Copy every line from the records that holds the word "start".

Records supplied:
#####

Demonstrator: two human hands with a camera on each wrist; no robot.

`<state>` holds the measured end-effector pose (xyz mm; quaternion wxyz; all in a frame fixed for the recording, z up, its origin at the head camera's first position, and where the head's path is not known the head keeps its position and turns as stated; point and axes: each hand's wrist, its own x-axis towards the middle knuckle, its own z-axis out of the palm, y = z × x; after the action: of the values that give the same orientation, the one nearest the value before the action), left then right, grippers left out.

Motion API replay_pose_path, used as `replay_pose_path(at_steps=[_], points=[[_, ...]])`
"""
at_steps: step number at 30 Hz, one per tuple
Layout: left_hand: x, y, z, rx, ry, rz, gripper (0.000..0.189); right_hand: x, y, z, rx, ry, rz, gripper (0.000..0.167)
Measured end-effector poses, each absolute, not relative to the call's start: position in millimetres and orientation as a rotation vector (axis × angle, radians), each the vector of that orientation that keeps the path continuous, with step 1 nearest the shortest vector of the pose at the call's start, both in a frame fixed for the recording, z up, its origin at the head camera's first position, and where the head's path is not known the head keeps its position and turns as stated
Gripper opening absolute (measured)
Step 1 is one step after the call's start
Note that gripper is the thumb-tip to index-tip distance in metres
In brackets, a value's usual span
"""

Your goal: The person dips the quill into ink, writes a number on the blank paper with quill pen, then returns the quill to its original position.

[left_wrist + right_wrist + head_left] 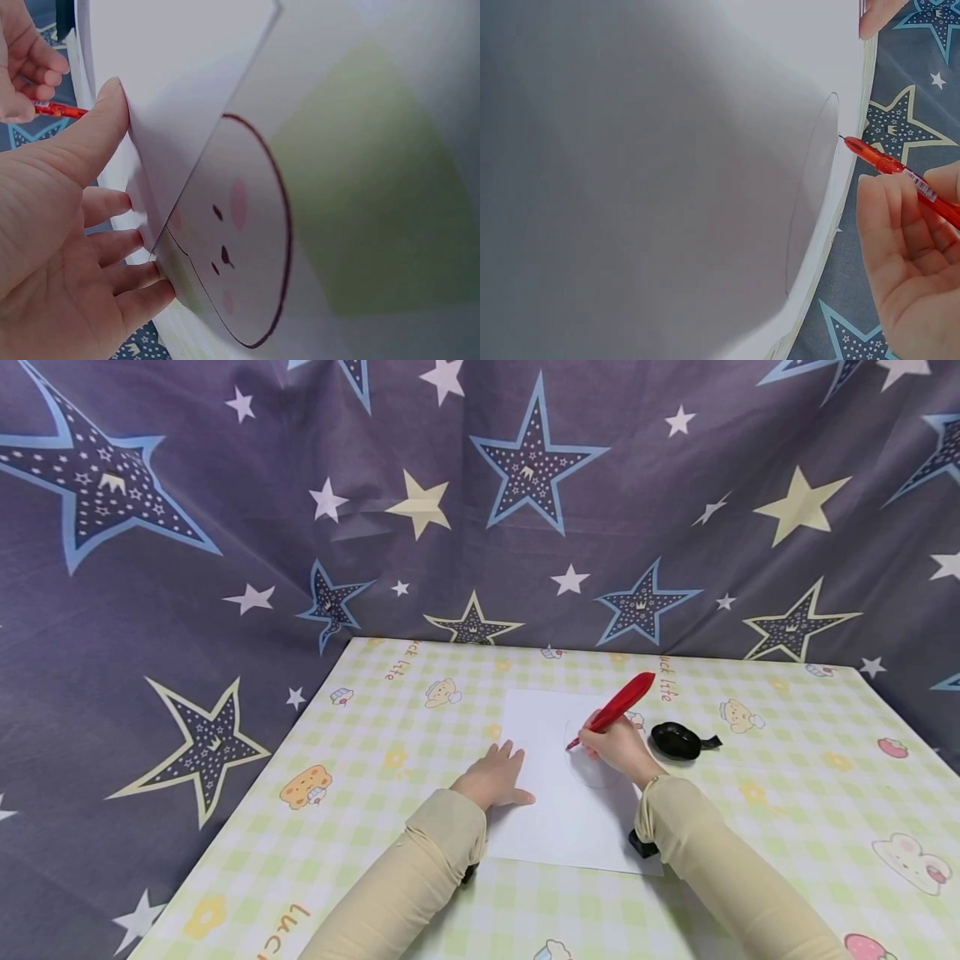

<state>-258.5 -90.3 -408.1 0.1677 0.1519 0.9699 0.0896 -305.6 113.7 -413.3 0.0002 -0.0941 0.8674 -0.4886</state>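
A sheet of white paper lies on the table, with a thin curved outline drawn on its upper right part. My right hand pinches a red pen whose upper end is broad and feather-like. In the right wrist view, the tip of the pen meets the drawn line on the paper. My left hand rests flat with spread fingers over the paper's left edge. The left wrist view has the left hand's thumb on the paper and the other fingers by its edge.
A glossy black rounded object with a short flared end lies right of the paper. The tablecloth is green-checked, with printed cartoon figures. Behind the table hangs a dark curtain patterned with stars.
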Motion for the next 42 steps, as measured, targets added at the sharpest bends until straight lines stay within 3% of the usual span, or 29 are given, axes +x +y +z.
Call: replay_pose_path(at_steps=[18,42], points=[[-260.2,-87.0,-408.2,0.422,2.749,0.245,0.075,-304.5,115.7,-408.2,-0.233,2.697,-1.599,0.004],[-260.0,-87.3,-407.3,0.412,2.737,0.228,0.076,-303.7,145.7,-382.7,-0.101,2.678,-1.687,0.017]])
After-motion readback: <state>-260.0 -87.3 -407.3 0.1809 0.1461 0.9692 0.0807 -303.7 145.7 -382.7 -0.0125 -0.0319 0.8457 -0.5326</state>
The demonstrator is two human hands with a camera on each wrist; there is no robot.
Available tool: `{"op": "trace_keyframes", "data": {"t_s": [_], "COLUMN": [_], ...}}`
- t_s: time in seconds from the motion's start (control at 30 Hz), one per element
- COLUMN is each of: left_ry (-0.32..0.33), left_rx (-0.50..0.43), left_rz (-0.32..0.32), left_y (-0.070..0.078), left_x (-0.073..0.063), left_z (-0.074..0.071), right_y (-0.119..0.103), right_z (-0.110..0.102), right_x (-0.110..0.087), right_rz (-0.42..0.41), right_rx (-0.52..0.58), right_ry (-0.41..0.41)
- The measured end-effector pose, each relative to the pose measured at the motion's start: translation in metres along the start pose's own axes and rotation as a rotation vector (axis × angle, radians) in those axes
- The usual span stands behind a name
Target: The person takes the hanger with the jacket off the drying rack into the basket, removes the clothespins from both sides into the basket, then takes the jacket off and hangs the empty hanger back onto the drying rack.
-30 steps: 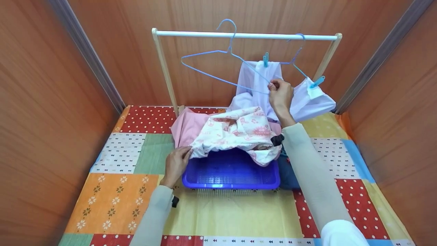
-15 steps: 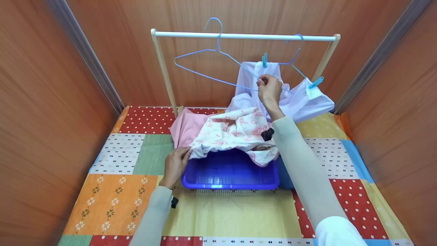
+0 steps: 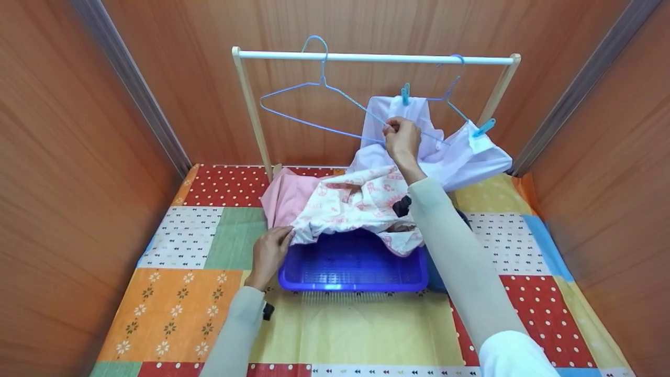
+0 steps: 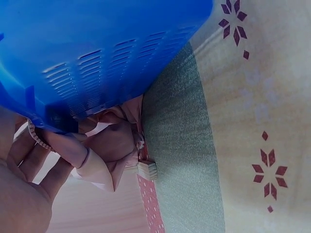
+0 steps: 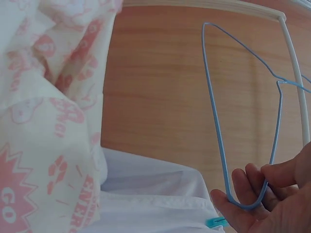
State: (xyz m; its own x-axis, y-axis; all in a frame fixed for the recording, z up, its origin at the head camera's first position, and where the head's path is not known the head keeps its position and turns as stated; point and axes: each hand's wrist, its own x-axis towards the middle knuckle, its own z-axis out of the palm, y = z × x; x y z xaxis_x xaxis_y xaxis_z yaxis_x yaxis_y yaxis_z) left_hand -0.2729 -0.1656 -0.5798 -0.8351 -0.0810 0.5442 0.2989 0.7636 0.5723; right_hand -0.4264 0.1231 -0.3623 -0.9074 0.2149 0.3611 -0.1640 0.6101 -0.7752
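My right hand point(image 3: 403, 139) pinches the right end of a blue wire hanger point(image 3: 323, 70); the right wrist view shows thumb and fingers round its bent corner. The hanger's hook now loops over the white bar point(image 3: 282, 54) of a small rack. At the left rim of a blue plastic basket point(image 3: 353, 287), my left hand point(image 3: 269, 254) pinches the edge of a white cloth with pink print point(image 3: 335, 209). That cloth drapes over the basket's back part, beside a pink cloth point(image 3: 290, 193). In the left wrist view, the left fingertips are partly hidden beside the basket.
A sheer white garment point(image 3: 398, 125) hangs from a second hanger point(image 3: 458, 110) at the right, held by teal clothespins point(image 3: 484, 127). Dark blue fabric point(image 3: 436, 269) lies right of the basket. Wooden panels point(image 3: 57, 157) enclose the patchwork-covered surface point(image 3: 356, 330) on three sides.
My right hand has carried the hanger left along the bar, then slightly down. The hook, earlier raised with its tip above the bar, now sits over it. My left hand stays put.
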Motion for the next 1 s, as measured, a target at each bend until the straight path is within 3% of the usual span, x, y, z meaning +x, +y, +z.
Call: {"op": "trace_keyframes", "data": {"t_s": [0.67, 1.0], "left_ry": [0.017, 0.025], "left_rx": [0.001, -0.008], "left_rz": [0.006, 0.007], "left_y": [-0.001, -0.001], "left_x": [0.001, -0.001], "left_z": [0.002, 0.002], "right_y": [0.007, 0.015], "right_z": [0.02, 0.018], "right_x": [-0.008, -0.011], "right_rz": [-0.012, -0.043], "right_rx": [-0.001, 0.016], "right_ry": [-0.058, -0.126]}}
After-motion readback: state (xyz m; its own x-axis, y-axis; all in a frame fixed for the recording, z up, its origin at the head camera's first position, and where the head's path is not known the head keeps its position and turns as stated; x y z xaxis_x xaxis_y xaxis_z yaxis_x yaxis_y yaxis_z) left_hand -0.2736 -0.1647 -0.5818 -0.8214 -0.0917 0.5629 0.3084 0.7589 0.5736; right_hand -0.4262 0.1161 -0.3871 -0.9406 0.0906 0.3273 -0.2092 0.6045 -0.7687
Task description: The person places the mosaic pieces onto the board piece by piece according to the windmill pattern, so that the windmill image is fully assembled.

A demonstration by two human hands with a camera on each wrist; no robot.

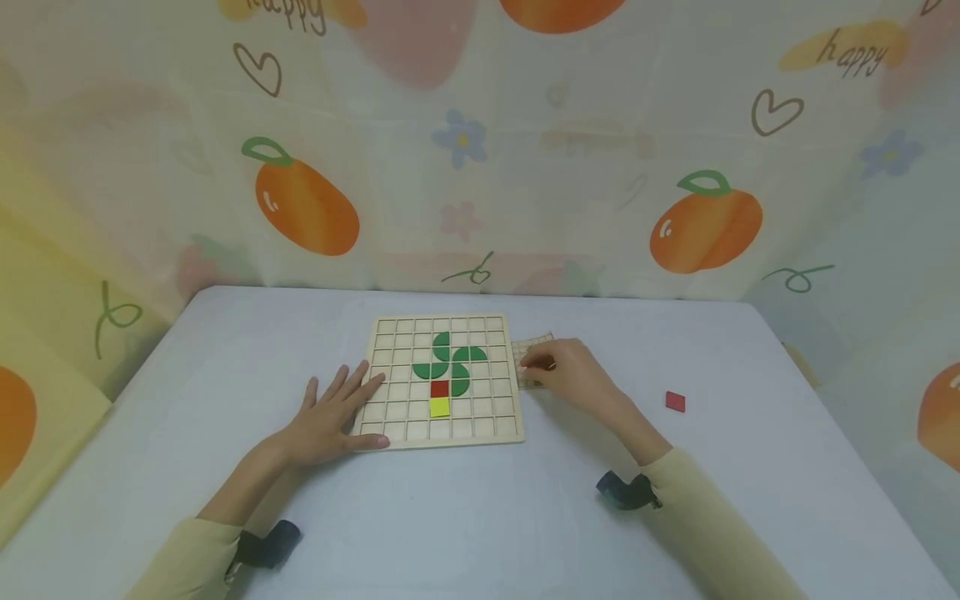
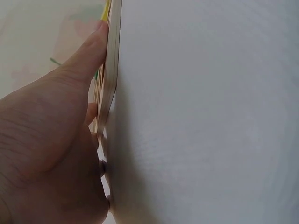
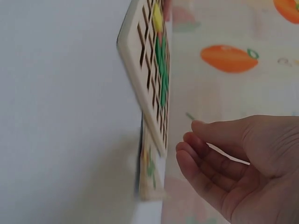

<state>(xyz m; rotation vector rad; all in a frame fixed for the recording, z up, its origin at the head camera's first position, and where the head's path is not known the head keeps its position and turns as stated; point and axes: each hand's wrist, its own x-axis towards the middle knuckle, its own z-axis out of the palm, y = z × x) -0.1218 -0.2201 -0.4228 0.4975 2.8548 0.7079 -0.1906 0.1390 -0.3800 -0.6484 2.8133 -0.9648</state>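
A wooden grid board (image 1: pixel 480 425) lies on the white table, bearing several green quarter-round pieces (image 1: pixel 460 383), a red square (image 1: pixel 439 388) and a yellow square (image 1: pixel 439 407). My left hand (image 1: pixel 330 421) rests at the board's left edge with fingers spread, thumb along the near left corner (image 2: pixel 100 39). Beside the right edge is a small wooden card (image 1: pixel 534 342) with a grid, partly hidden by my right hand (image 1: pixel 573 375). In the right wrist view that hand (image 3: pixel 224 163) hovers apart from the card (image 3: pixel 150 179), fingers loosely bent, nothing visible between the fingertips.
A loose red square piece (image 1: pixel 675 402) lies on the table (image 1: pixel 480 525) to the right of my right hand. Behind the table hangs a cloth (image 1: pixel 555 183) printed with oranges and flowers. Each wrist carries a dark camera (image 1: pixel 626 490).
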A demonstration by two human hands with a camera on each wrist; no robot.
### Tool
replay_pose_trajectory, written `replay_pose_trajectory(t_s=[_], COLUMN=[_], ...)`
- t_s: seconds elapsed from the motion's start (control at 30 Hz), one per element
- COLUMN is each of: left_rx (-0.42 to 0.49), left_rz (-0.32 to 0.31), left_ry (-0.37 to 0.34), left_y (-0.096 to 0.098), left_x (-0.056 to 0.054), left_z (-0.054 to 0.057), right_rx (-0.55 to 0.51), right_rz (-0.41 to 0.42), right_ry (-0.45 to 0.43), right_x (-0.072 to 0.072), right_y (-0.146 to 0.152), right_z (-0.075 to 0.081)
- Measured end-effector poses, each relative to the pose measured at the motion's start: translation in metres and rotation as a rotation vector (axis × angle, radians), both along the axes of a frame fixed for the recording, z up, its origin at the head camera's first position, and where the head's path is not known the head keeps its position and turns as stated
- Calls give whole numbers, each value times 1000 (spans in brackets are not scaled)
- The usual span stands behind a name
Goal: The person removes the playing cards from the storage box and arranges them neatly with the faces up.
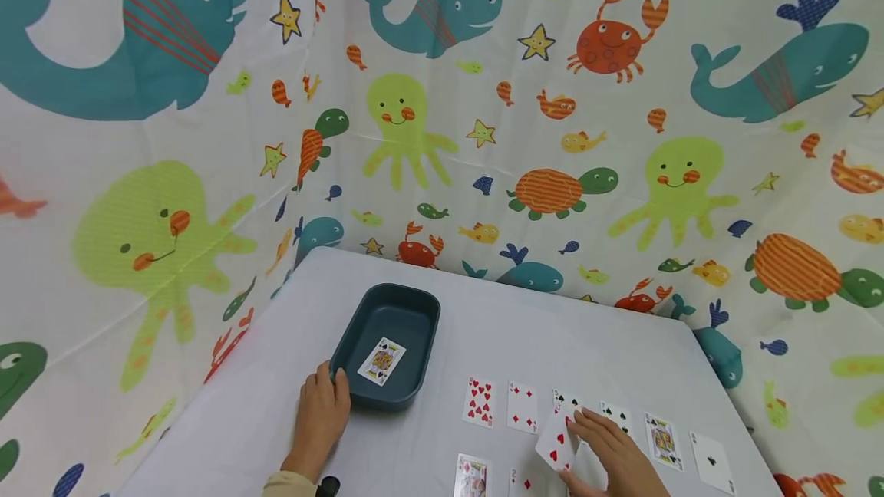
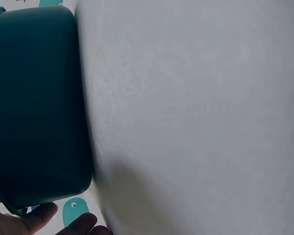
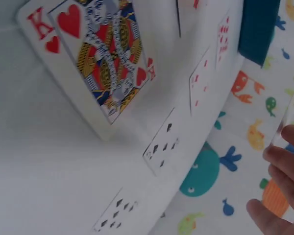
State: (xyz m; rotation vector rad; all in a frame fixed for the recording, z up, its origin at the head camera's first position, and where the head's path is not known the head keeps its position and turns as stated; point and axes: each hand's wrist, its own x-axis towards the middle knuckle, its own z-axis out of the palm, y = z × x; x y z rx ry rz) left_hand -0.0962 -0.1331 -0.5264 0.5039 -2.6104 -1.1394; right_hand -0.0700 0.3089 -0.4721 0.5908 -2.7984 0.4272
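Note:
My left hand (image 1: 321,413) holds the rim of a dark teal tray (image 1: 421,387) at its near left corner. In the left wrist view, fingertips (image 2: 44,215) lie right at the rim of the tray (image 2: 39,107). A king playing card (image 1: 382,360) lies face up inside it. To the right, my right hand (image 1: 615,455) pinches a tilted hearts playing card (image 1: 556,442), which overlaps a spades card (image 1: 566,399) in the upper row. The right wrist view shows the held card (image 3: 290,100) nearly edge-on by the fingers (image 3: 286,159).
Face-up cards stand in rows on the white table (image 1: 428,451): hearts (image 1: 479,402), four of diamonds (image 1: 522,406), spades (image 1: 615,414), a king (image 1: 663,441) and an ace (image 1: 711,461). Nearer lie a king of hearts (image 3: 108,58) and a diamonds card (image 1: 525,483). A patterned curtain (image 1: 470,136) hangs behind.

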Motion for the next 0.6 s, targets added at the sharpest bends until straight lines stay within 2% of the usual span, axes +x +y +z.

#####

Task result:
Measured end-effector poses, each absolute, not relative to the call's start: position in millimetres and orientation as a rotation vector (axis × angle, radians), each the vector of that orientation that keeps the path continuous, with step 1 nearest the shortest vector of the pose at the call's start, both in a frame fixed for the recording, z up, its origin at the head camera's first position, and where the head's path is not known the head keeps its position and turns as stated
Step 1 is one step after the call's start
- t_s: time in seconds from the motion's start (control at 30 Hz), one per element
- The measured end-effector pose, each relative to the pose measured at the motion's start: translation in metres along the start pose's own axes and rotation as a rotation vector (axis × angle, radians) in those axes
- t_s: seconds elapsed from the motion's start (control at 30 Hz), one per element
- Measured end-effector poses, each relative to the pose measured at the motion's start: translation in metres and rotation as a rotation vector (axis × angle, radians), both along the axes of a frame fixed for the recording, z up, its origin at the head camera's first position, and where the head's path is not known the head keeps its position and turns as stated

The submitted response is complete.